Employee-responsible government breaches have doubled in the US

According to a survey of US federal computer networks conducted by the Associated Press, government workers and contractors are responsible for more than half of all breaches, which last year amounted to almost 47,000 forty. This demonstrates a significant rise — from 27,000 reported breaches in 2009—according to data released by the US Computer Emergency Readiness team and cited in the AP report, meaning the number of employee-responsible breaches currently accounts for nearly the total number of breaches just two years ago.

Filing dozens of Freedom of Information Act requests, reviewing documents describing the security failures, and interviewing everyone from cyber-security experts and government officials to hackers, AP was able to determine the nature of how the breaches occurred, but unable to sufficiently uncover the resulting damages and the extent of their reverberations.

Of the employee-responsible breaches, about a fifth of them were traced to workers who violated policies, while lost/stolen devices and the improper handling of printed data were close behind.
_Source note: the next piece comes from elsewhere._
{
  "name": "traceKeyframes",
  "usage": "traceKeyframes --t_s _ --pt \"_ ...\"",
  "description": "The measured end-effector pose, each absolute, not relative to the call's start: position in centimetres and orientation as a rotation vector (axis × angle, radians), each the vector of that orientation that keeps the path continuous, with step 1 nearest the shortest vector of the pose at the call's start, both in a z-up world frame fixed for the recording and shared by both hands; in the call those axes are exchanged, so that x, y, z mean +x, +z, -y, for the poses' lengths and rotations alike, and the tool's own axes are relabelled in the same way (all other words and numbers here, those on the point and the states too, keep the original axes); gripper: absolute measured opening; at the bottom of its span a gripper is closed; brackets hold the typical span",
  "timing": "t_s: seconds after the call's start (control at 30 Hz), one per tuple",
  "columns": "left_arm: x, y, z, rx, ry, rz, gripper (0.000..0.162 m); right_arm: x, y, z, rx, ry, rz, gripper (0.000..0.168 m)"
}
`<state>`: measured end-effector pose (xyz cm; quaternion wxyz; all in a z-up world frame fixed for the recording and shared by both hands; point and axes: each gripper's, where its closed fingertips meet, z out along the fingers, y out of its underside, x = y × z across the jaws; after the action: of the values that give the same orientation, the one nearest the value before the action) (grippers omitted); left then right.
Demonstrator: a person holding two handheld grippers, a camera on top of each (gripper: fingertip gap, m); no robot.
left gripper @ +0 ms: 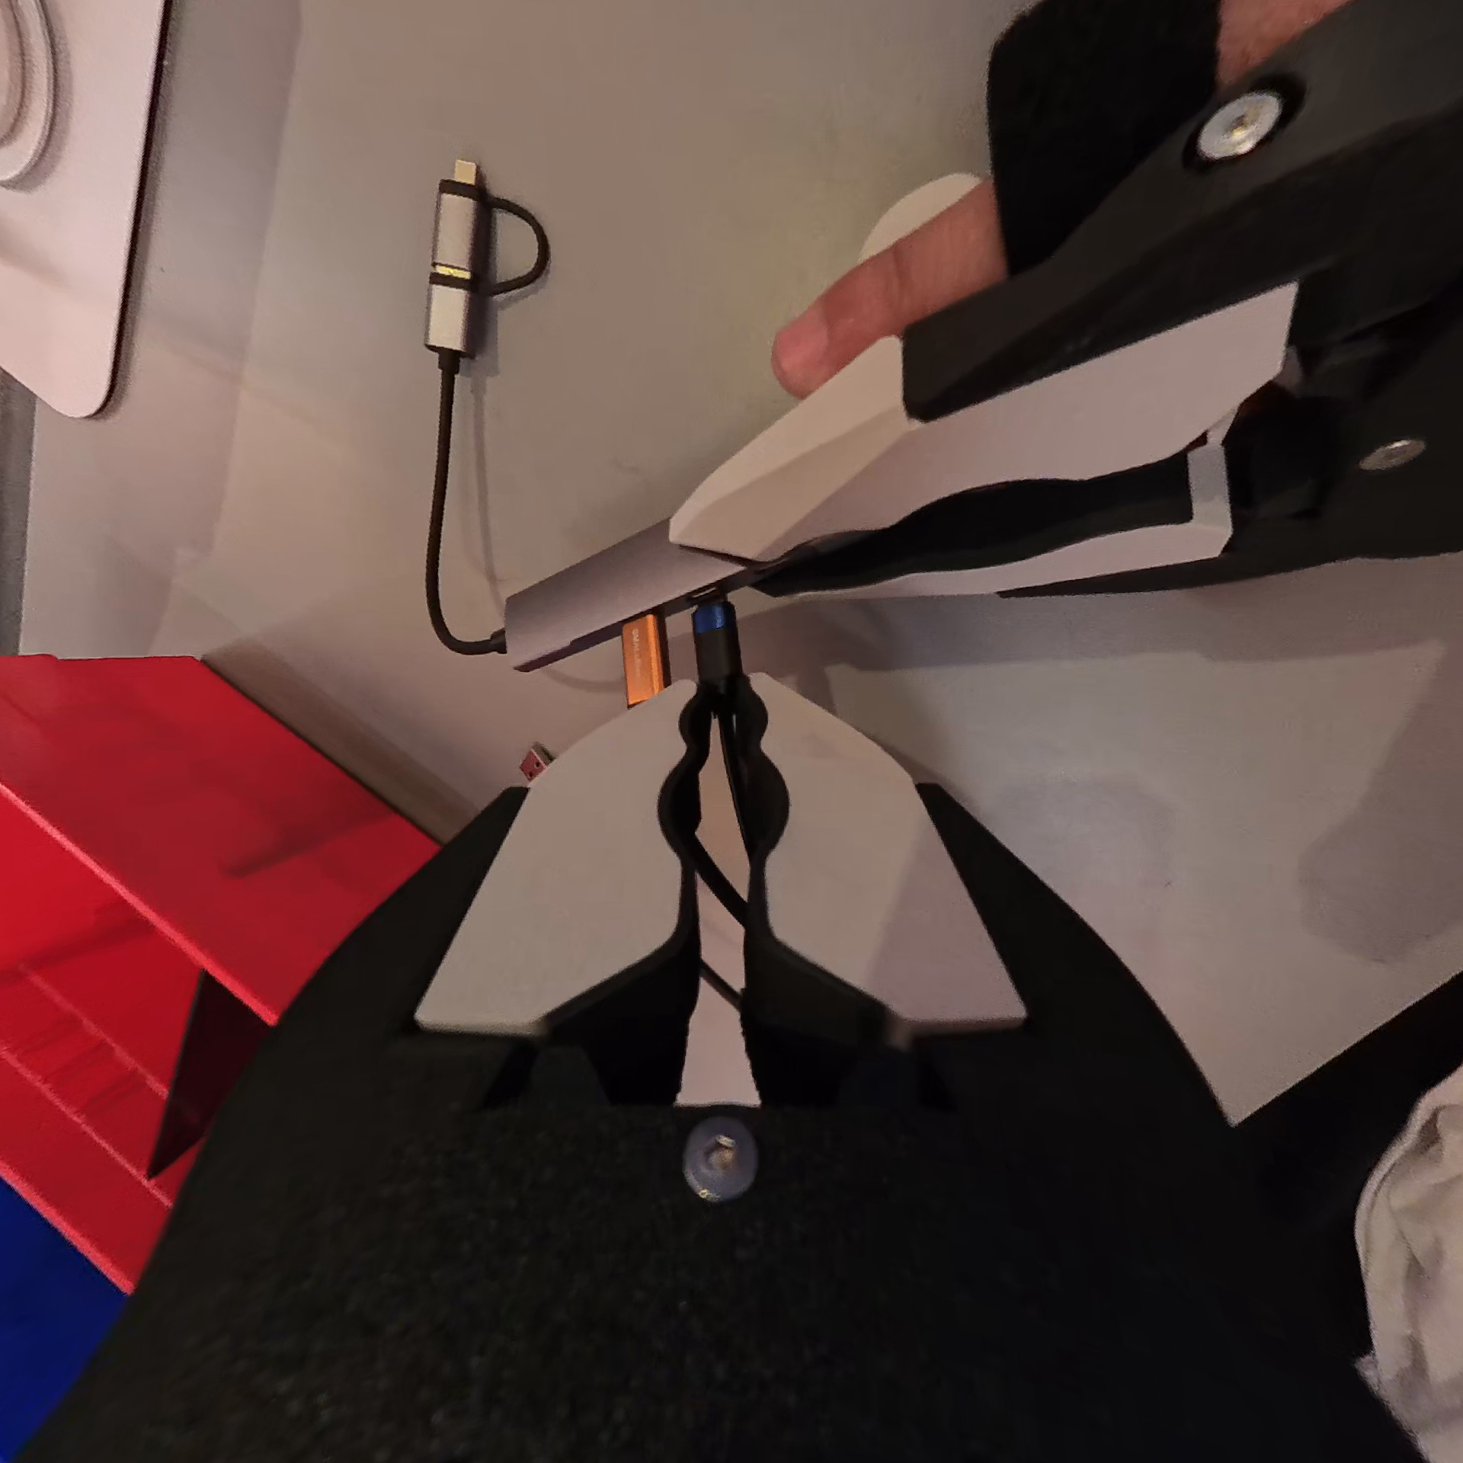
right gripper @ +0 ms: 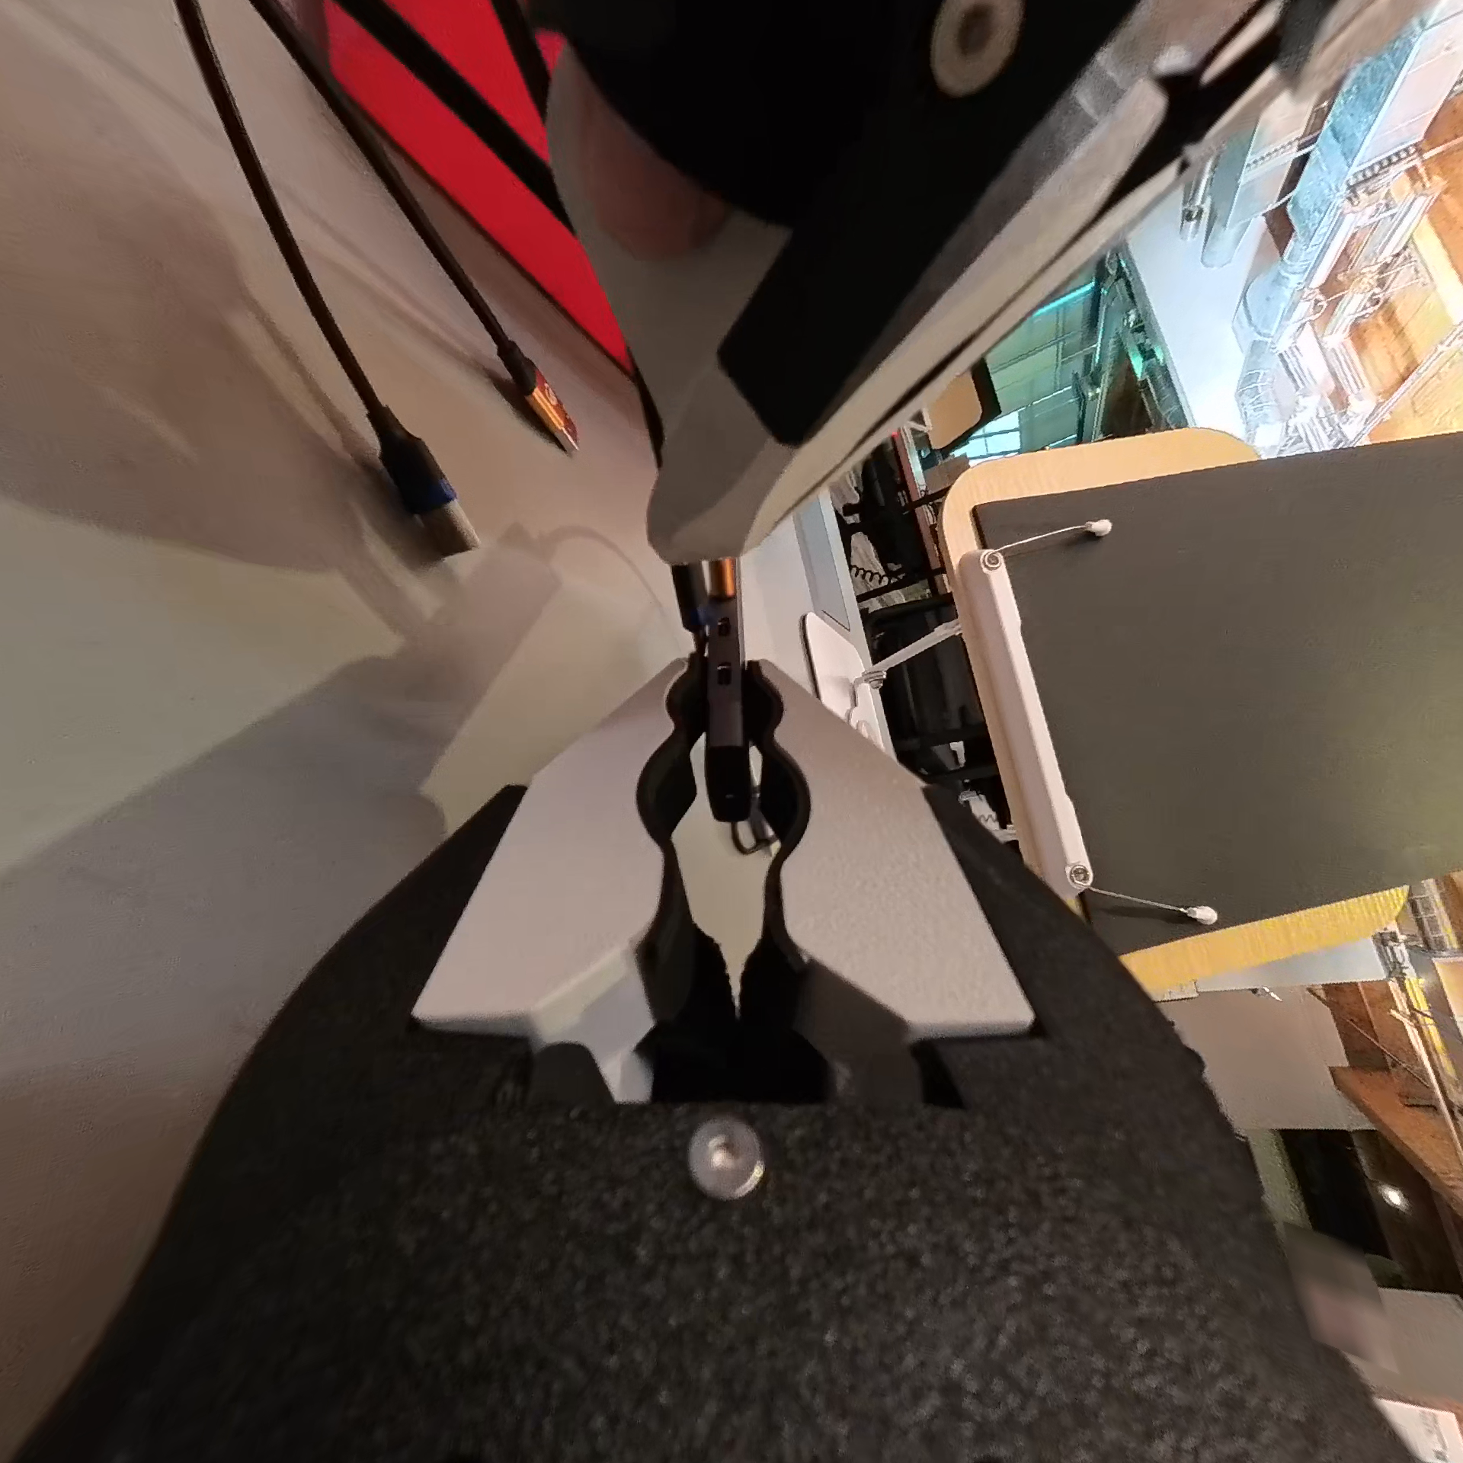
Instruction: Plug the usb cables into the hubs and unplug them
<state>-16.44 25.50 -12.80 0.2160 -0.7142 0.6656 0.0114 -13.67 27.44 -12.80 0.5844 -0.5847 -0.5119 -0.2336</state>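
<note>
left fingers (left gripper: 716, 689): clamped on my black cable (left gripper: 716, 649), blue-ringed plug at hub port
right fingers (right gripper: 724, 681): clamped on grey hub (left gripper: 602, 598)
orange stick (left gripper: 647, 657): plugged in beside

Pale grey bench (left gripper: 1029, 792). On it: grey adapter plug (left gripper: 455, 269) w/ black cord, red box (left gripper: 158, 831) at one edge, two loose USB cables (right gripper: 427, 499) (right gripper: 546, 404), white mat (left gripper: 71, 198) at far corner.
</note>
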Motion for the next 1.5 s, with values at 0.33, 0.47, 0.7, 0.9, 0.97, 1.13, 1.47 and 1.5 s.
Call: traceKeyframes --t_s 0.33,0.47,0.7,0.9,0.97,1.13,1.47,1.5 --pt "-16.98 -12.70 -25.72 -1.993 0.005 -1.840 0.005 -13.76 -13.21 -27.46 -1.366 -0.550 1.214 0.008" --pt "-16.65 -12.32 -25.51 -1.961 -0.030 -1.866 0.005 -13.82 -13.29 -27.51 -1.371 -0.537 1.210 0.007" --pt "-16.94 -12.69 -25.54 -1.966 0.020 -1.888 0.005 -14.37 -13.57 -27.27 -1.370 -0.522 1.222 0.008" --pt "-17.36 -12.85 -25.33 -1.972 0.039 -1.900 0.005 -14.25 -13.66 -27.34 -1.374 -0.533 1.225 0.008" --pt "-17.40 -12.95 -25.36 -1.975 0.039 -1.899 0.005 -14.23 -13.58 -27.34 -1.374 -0.532 1.223 0.008" --pt "-17.26 -13.06 -25.30 -1.980 0.020 -1.894 0.005 -14.25 -13.63 -27.30 -1.375 -0.528 1.224 0.008" --pt "-16.88 -12.42 -25.35 -1.984 -0.048 -1.846 0.005 -13.98 -13.07 -27.32 -1.363 -0.524 1.199 0.008" --pt "-16.91 -12.43 -25.32 -1.992 -0.060 -1.841 0.005 -14.02 -13.08 -27.31 -1.359 -0.531 1.203 0.008"
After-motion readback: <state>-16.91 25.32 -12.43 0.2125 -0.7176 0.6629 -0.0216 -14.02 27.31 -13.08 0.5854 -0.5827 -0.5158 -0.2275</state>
Those who ran or installed malicious software, most often after opening malware contained in email, accounted for roughly eight percent.

“Many of the attacks had a criminal element behind them, trawling employee records for profit and identity theft in a way that treats the US Government like any other business target,” John Dunn wrote on the Techworld blog. But given the recent revelation that Russian hackers found a way into the unclassified admin network of the White House, a sizable number will also have been the work of hostile foreign actors.

Reflecting on their findings, AP warns that “for every thief or hostile state, there are tens of thousands of victims.”